Ainda no sábado, ainda entorpecida pela explosão de formas e vidas que testemunhara do lado de fora, Seulgi correu para Irene. Seus dedos estavam trêmulos, e ela nem saberia dizer quantas vezes pressionou a tecla "delete", antes de enviar um simples "oi". A mensagem não chegou. Falta de internet, ou algo mais? Enviou uma outra, um singelo ponto final. Nada. Foram precisos somente alguns segundos para sua mente começar a viajar, e ela entrar numa espiral de insegurança.

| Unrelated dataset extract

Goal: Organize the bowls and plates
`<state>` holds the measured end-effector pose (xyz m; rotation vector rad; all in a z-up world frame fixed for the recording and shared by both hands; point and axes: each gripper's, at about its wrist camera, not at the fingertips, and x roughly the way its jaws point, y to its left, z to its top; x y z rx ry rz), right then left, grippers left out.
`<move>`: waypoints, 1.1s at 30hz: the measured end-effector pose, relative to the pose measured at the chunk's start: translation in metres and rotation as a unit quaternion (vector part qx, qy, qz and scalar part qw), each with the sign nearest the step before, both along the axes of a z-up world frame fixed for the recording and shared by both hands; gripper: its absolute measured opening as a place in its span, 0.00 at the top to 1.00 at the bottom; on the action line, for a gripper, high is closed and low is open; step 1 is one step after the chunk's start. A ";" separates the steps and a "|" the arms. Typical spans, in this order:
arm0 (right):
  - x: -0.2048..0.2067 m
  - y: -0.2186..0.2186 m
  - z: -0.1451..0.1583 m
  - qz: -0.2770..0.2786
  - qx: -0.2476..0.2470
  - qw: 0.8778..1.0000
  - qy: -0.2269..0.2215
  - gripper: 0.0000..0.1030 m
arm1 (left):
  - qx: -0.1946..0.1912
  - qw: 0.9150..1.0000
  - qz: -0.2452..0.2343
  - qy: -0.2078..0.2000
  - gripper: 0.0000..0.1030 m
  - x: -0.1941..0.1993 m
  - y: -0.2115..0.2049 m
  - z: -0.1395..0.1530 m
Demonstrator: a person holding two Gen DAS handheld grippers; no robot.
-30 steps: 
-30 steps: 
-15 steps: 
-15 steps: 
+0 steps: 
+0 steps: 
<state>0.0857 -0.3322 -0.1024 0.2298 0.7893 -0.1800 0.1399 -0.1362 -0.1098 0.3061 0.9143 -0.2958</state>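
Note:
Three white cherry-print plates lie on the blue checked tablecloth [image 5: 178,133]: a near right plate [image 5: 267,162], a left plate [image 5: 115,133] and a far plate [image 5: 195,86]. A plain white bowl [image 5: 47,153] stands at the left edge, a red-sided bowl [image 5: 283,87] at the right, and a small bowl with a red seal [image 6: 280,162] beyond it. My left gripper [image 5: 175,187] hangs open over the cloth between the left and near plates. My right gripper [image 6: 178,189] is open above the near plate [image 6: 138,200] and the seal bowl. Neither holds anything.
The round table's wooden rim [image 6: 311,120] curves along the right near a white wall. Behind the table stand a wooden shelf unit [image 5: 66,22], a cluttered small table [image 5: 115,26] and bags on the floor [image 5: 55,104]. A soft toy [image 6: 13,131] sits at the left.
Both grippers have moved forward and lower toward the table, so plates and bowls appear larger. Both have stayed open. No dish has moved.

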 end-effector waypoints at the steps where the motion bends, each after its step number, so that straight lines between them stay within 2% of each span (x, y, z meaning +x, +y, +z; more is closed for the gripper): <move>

E se Irene não respondesse? E se, como tinha acontecido com Seulgi, alguma coisa tivesse acontecido com ela durante a noite? E se Irene, também, tivesse mudado?
Uma dezena de vezes mais, Seulgi checou a tela, naquela tarde. À medida que o número de mensagens não enviadas aumentava, os espaços entre uma tentativa e outra se alargavam, proporcionalmente. O vazio crescia. A tarde passou, com o sol cedendo espaço para as nuvens carregadas. A noite começou a cair, e a chuva caia com ela. Seu celular apitou, lá pelas nove ou dez, quase matando-a de susto.
Era Irene. Um áudio curto, que passou tão rápido que precisou colocá-lo em loop. As palavras estavam aceleradas, emboladas. Com um pouquinho de dificuldade, e o dobro disso de choque, Seulgi constatou que Irene estava bêbada.
— Desculp' o vá'uo invol'tário. 'conteceram uma' co'sas...
Três dias depois, Seulgi ainda não sabia bem o que tinha acontecido. Irene não parecia disposta a falar e, como naquele momento compartilhava do sentimento, resolveu não pressioná-la. Os áudios em sequência se tornaram uma chamada. Ouviu o que ela tinha para dizer, falou o que tinha vontade de falar. Que, embora tivessem se passado algumas horas, não podia esperar para vê-la de novo.
Uma parte sua estava contando que Irene esqueceria tudo, quando sua ressaca passasse. A outra não. Por falar em ressaca, inclui-se nesse momento a sua mentira. O silêncio que veio do outro lado foi como um trompete, anunciando que a Bae não tinha engolido completamente a sua réplica apressada. Felizmente, antes que tudo se complicasse para o seu lado, e num movimento que Seulgi nunca teria imaginado, Wooyoung tomou o telefone.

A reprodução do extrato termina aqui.